Cloud Service Provider Peering Type
AWS Direct Connect Public VIF
Azure ExpressRoute Microsoft Peering
Salesforce ExpressConnect
Oracle Cloud Infrastructure FastConnect Public Peering

Route advertisement scenarios

Non-cloud and private cloud

A combination of non-cloud and private cloud connectivity is fairly straightforward when it comes to route advertisement. Using network virtualization and segmentation mechanisms allow multi-tenant networks to exchange private RFC 1918 address space between each environment. The private cloud is introduced as a private node on your internal network.

This image shows a corporation using a firewall to segment its cloud connectivity. The cloud network is connecting from their firewall in the data center to their MCR via a private NON_CLOUD VXC. MCR is, in turn, connecting to AWS via a PRIV_CLOUD VXC.
Non cloud with private cloud

Public cloud

The public cloud connectivity option requires the exchange of public address space, similar to peering with an internet service provider (ISP). Large organizations that require connectivity to multiple ISPs employ network engineers and architects that are familiar with all of the nuanced requirements necessary to participate in exchanging public routes on the internet.

MCR alleviates some of these nuances by providing default policies that ensure you don’t inadvertently advertise public routes belonging to one cloud service provider to another. For example, consider route advertisement in a network topology with an ExpressRoute Microsoft peering to Azure and a public virtual interface (VIF) to AWS.

Private cloud

If any-to-any connectivity were allowed between the two public cloud peerings, all traffic between AWS and Azure would traverse MCR. This would cause a global service disruption for both CSPs. To avoid service disruption, the CSPs protect their customers with policies that prevent this type of misconfiguration. However, because mistakes can happen, MCR also has routing mechanisms in place to restrict the public cloud peering types from exchanging public address spaces.
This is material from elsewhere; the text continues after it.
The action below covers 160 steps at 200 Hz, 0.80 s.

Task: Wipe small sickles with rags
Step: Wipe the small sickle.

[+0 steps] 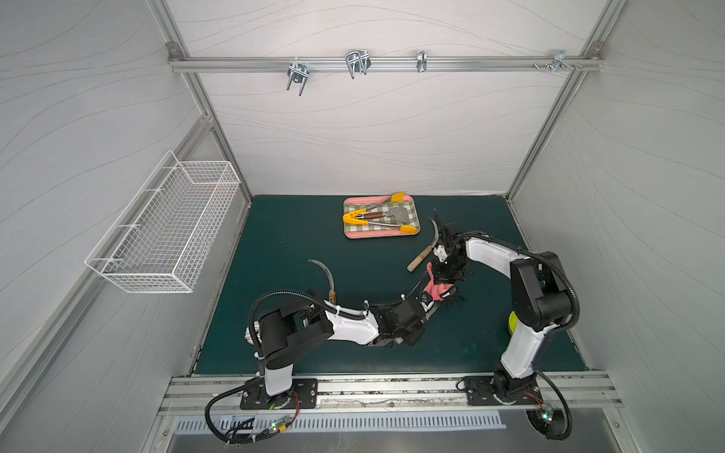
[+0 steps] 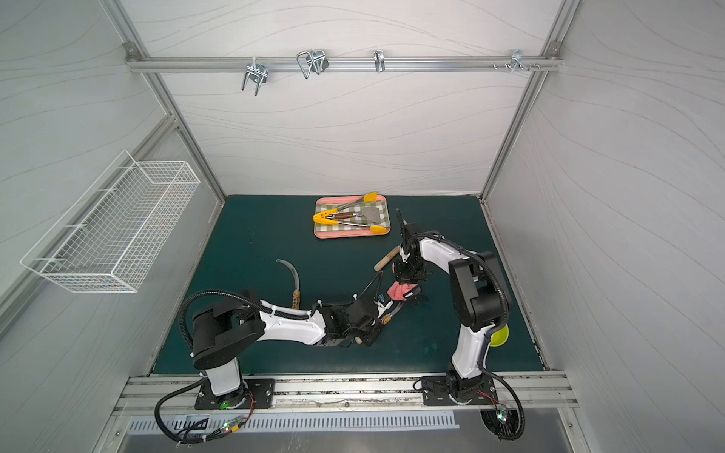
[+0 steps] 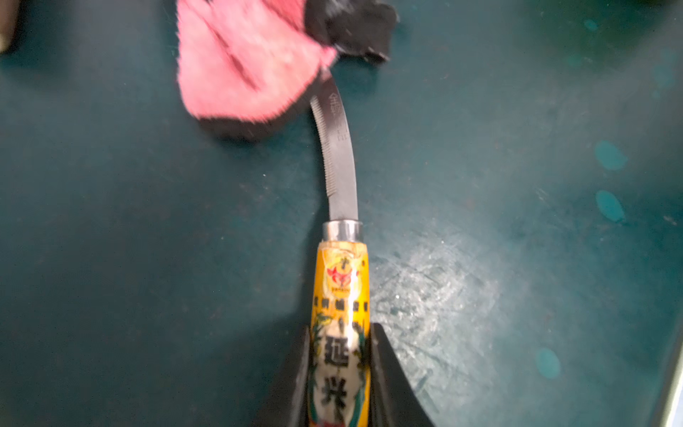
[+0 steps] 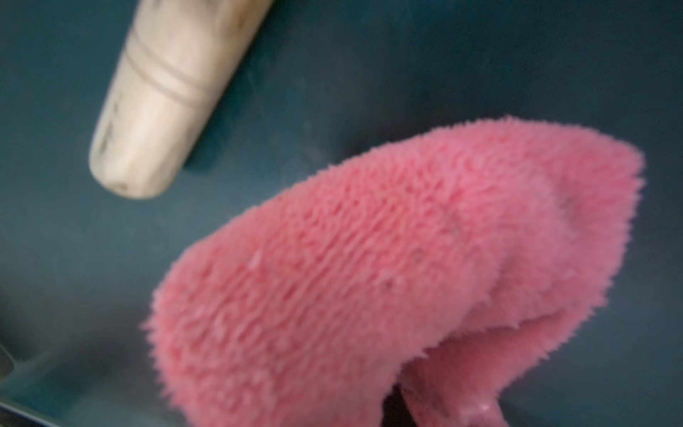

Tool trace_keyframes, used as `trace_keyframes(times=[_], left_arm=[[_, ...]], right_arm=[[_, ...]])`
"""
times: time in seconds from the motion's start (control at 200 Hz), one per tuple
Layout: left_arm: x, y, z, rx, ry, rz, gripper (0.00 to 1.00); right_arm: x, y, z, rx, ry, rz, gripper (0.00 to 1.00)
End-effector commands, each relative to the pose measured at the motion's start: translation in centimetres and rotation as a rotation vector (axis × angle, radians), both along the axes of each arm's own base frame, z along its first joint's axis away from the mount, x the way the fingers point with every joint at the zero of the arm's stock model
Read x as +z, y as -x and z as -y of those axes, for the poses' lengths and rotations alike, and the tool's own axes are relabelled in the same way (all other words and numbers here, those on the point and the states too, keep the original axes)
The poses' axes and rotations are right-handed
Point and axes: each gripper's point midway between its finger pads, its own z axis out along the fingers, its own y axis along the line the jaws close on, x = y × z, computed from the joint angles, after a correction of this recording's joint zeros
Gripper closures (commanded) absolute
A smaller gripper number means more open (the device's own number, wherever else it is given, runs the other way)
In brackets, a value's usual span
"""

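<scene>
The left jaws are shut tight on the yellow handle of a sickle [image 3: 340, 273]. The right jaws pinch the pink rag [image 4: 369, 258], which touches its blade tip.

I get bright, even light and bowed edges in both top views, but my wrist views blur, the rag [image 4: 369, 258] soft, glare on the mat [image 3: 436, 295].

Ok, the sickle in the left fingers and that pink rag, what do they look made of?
Sickle: dark grey metal blade, likely steel, dull sheen, fine teeth along one edge. Its handle: glossy yellow printed label, shiny metal collar; possibly wood beneath, hidden here. Pink rag: fuzzy pile, probably synthetic microfibre, with a black backing.
</scene>
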Motion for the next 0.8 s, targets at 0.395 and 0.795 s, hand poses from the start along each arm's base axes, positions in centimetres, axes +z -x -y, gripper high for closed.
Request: trace_keyframes(times=[0.395, 0.795], left_arm=[[-2.6, -1.3, -2.0, 0.151, -0.022, 0.018, 1.0], [-4.0, 0.3, -1.4, 0.096, -0.068, 0.027, 1.0]], right_arm=[[-0.2, 10.2, -1.6, -0.093, -0.172, -0.146, 0.88], [10.3, -1.5, 3.3, -0.067, -0.013, 0.179, 0.92]])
Public cloud to public cloud

MCR route advertisement configurations

The supported MCR route advertisement configuration types are:

  • Public cloud => Non-cloud
  • Private cloud => Non-cloud, Private cloud
  • Non-cloud => Non-cloud, Private cloud, Public cloud

Route advertisement configs

Support for these peering type configurations results in a globally available platform that allows rapid deployment of routing services on demand, in a safe manner, with best practice routing policies already applied.